Rishi Sunak has risked provoking the ire of Conservative MPs who want a swift end to people crossing the Channel illegally, by refusing to guarantee that his pledge to “stop the boats” will be fulfilled by the next general election.
A hot topic, given that the number of landings is expected to increase as summer approaches, the prime minister tempered expectations by stressing it would not be easy to deliver on his promise.
He used a wide-ranging interview with the website ConservativeHome that Downing Street hopes will fire up Tory activists in the run-up to next month’s local elections to stress his achievements since taking the job in No 10 in October.
But having become prime minister with no leadership contest, Sunak found himself defending himself against suggestions that he was struggling to match Boris Johnson’s mandate and dodged a question about whether he could reappoint Johnson to the cabinet.
Although Sunak stressed his delivery skills and suggested that a more united Conservative party was making life easier, he was pressed to give a timeframe for fulfilling one of the five pledges he laid out at the start of 2023 – stopping the boats.
Asked if that would happen by the next general election, which must be held by January 2025 at the latest but which Tory strategists suspect is likely to take place next autumn, Sunak declined to give a firm commitment.
“I’ve always said that this is not something that is easy – it is a complicated problem, where there’s no single, simple solution that will fix it. And I’ve also said that it won’t happen overnight,” he told ConservativeHome’s editor, Paul Goodman.
While Sunak said it was “hugely important” to him personally and to the public, he said No 10 was braced for legal challenges to a draft piece of legislation designed to make it easier to remove any migrants who arrive in the UK by small boat.
Stressing that he thought the illegal migration bill was compliant with international law, the prime minister said there “may well be” another adverse legal judgment from judges presiding over the European convention on human rights.
“We’re taking an approach that is novel that is untested, that’s ambitious. I don’t make any apologies for that,” he said.
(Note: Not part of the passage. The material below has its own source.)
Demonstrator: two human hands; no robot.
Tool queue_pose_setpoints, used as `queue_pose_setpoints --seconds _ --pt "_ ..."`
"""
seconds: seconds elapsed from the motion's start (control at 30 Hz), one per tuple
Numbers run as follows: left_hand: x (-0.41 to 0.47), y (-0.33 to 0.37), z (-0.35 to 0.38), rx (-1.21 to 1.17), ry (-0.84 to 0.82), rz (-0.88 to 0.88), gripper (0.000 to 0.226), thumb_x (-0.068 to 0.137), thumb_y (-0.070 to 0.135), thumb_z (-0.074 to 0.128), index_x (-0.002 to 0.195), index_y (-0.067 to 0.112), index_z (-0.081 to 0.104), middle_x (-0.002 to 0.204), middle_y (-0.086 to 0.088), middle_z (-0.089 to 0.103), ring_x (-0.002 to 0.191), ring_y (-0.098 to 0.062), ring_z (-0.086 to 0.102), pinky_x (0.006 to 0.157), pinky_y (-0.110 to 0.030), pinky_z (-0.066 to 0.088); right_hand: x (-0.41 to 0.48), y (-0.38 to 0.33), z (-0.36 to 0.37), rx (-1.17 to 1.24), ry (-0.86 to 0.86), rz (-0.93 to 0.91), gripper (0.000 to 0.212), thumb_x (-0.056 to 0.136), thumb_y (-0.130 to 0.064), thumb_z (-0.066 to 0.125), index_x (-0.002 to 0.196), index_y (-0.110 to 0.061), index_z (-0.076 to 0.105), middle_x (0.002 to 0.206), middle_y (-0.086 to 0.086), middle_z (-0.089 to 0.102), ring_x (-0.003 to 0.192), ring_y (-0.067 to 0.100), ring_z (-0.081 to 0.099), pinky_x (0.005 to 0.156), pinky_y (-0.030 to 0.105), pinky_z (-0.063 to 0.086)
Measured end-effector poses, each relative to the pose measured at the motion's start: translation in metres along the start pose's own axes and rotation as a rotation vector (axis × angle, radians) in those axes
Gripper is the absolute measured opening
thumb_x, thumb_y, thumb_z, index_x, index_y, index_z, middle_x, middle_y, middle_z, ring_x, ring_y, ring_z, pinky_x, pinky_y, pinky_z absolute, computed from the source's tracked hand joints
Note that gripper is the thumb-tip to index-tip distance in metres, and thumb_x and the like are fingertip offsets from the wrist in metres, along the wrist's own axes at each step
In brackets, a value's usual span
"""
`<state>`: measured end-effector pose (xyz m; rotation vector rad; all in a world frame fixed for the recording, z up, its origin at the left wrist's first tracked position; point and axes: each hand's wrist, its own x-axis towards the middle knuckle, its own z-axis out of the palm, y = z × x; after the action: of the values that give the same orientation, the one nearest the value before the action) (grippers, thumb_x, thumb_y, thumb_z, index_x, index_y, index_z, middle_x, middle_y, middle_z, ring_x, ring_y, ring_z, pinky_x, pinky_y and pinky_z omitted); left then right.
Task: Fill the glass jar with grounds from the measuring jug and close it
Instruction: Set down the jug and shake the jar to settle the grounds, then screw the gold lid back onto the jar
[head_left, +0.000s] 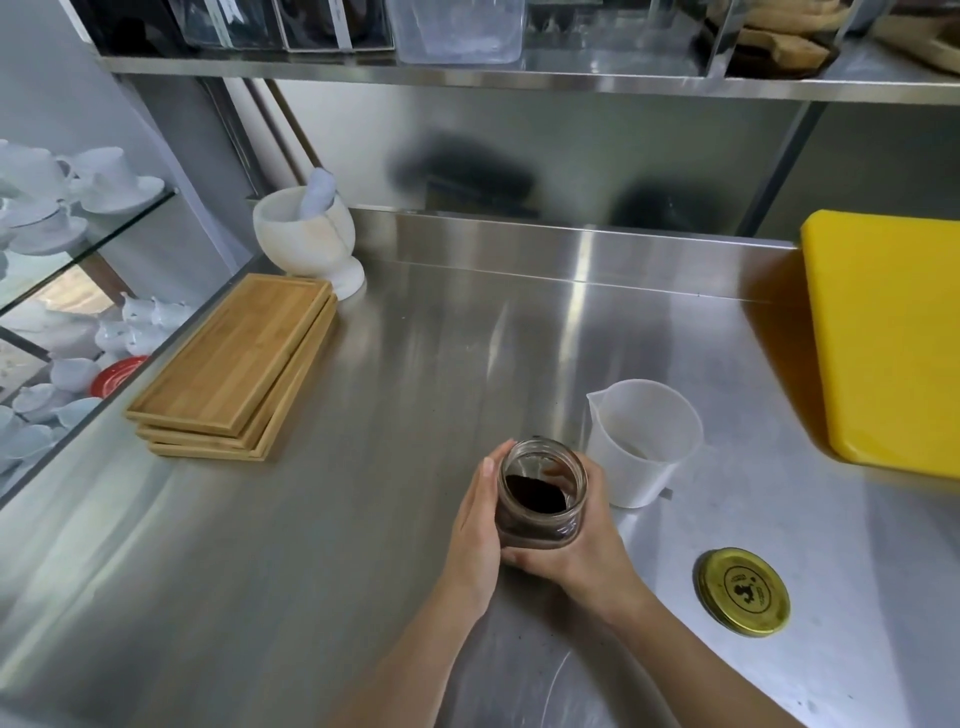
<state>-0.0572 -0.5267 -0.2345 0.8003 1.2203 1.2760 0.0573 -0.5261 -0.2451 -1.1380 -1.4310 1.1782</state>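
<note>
The open glass jar (542, 496), holding dark grounds (535, 493), is clasped between left hand (475, 535) and right hand (587, 551). Print on the gold lid (744, 591), right of that grip, is unreadable; bare worktop (311, 545) lies left.

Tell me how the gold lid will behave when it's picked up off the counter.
The gold lid looks like thin metal, so probably light and stiff. Lying flat on the smooth steel counter, it may slide before fingers catch its low rim.
</note>
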Motion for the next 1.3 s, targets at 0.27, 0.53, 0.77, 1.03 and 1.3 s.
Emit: queue_pose_setpoints --seconds 0.27,0.53,0.77,1.03,1.3 --pt "0.003 -0.013 -0.003 0.006 0.040 -0.039 0.041 0.096 0.037 0.036 0.113 0.014 0.065 0.118 -0.009 0.067 0.116 -0.021 0.059 0.108 -0.048 0.038 -0.002 0.007 0.000 -0.038 -0.019 0.011 0.091 0.047 -0.009 0.090 0.115 -0.039 0.036 0.112 -0.024 0.058 0.105 0.002 0.057 0.082 0.009 0.043" --pt "0.006 -0.015 -0.006 0.029 0.015 0.020 0.044 0.091 0.047 0.039 0.109 0.017 0.068 0.111 -0.004 0.071 0.111 -0.019 0.061 0.101 -0.038 0.043 0.001 0.000 -0.008 -0.082 -0.110 0.052 0.097 0.046 -0.013 0.089 0.124 -0.028 0.032 0.123 -0.003 0.050 0.114 0.003 0.050 0.093 0.017 0.040" --pt "0.010 -0.025 -0.022 0.004 -0.066 0.111 0.060 0.080 0.058 0.050 0.112 0.010 0.065 0.116 -0.014 0.067 0.116 -0.029 0.056 0.108 -0.051 0.035 -0.017 -0.014 -0.047 -0.281 -0.158 0.099 0.072 0.065 -0.023 0.082 0.125 -0.025 0.042 0.124 -0.004 0.051 0.113 0.007 0.047 0.095 0.019 0.038" --pt "0.014 -0.027 -0.026 -0.031 -0.100 0.151 0.052 0.079 0.053 0.053 0.107 0.010 0.064 0.110 -0.013 0.065 0.110 -0.026 0.056 0.107 -0.049 0.034 -0.050 -0.009 -0.105 -0.645 0.224 0.063 0.035 0.076 -0.026 0.073 0.108 -0.020 0.060 0.105 -0.006 0.059 0.099 0.006 0.052 0.085 0.019 0.039" --pt "0.011 -0.024 -0.025 -0.035 -0.141 0.129 0.064 0.077 0.055 0.051 0.113 0.002 0.061 0.124 -0.027 0.057 0.122 -0.037 0.049 0.111 -0.057 0.028 -0.071 0.023 -0.127 -0.997 0.211 0.383 0.067 0.074 -0.050 0.066 0.131 -0.023 0.041 0.136 0.007 0.039 0.124 0.027 0.034 0.101 0.041 0.022"
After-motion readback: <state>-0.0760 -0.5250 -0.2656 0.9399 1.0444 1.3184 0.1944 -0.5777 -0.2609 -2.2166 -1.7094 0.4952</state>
The bill could face similar hurdles over the plan to remove migrants to Rwanda, Sunak said. He added that the government was already “robustly challenging” cases in the courts, and there had recently been a judgment made “very strongly in the government’s favour”.
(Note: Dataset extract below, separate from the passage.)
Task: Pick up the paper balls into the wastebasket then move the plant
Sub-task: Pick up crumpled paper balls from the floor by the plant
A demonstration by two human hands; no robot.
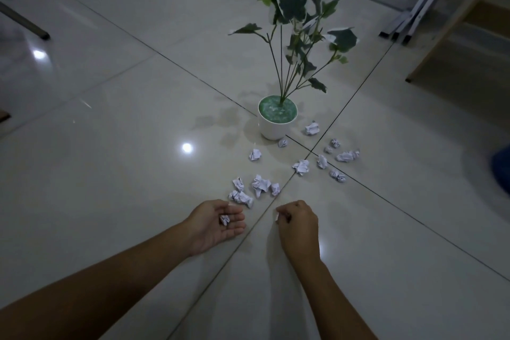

Sunak faced other questions about his record and how he had come to power. Despite Johnson’s allies having claimed Sunak was behind a “coup” to topple his former boss, Sunak stressed that as chancellor there had been “a fundamental difference about economic policy” between them. “What happened thereafter was not my doing,” he said.
Sunak refused to say whether he would offer Johnson a cabinet job, saying the government already had a “great team”. But he added: “It’s great that we’ve got former prime ministers who want to contribute still to public life and feel that they can do that. That’s a good thing, and we should welcome them.”
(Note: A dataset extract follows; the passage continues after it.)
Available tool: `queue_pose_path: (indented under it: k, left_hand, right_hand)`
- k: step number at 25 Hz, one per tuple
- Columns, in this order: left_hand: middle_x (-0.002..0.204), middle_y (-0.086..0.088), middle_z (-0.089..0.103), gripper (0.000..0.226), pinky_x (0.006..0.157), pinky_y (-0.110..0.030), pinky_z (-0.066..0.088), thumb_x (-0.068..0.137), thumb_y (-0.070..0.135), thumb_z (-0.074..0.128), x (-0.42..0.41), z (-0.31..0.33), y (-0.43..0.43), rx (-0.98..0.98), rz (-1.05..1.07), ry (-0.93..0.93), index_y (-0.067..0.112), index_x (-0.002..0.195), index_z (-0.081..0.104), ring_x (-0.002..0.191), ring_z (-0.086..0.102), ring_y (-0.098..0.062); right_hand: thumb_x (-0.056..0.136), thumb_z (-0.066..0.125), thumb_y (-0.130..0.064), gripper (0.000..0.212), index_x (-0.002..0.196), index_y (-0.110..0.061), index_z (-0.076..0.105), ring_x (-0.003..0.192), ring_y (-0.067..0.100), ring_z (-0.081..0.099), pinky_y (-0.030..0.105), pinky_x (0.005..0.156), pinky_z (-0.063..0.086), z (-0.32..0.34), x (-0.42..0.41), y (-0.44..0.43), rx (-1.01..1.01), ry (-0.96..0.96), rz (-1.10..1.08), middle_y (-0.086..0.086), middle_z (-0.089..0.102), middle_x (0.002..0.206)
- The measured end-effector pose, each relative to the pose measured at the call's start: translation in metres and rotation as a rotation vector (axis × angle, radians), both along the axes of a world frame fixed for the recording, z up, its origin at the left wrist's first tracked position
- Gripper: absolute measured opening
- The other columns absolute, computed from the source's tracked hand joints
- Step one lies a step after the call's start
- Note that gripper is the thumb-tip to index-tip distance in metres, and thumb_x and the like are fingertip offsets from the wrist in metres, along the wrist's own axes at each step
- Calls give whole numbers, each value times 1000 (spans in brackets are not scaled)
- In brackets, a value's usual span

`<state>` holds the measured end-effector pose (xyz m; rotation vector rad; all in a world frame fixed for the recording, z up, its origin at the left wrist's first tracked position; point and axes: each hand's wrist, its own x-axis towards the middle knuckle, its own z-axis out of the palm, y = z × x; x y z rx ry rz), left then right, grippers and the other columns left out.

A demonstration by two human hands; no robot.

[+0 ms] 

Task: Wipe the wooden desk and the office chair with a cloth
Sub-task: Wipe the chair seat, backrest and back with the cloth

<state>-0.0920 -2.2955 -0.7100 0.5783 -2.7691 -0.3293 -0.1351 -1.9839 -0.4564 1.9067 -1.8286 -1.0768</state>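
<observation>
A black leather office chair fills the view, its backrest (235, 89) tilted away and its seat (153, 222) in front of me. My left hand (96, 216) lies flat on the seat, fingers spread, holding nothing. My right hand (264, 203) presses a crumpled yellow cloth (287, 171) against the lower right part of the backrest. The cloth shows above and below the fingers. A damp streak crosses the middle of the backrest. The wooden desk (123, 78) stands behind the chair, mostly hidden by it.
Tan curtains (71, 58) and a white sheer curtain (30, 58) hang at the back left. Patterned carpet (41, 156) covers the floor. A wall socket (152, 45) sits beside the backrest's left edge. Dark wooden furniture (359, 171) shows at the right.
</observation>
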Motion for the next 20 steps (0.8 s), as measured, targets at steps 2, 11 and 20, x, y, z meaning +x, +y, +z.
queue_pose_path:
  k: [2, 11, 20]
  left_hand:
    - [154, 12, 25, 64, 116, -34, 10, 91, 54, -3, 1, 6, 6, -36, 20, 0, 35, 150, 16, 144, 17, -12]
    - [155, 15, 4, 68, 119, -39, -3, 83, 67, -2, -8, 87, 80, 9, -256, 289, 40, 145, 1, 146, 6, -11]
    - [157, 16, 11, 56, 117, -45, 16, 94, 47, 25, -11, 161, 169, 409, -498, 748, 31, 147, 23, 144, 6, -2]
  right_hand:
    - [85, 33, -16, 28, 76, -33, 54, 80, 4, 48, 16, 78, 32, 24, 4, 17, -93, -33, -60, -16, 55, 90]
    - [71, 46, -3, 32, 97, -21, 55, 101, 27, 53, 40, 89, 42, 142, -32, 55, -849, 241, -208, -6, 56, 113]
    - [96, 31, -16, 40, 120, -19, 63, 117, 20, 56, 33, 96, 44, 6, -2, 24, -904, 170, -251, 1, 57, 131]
Fielding pre-submitted questions from viewers, Sunak said the Conservatives’ target of recruiting 20,000 more police officers should be hit “any day now”.
He doubled down on plans to change the Equality Act by toughening up protections for people on the basis of their biological sex, instead of gender. Asked if 100% of women did not have a penis, Sunak agreed.
Despite concerns about the collapse in intergenerational equity of capital, Sunak defended dropping the national target of building 300,000 new homes every year.
Having spoken to members and councillors during the summer leadership race, Sunak said, “what they didn’t want was a nationally imposed, top-down set of targets imposed telling them what to do”.
Lisa Nandy, the shadow levelling up and housing secretary, said it was “shameful” that Sunak had been “too weak to stand up to Tory members” and claimed the decision had “pushed housebuilding off a cliff” and exacerbated the housing crisis.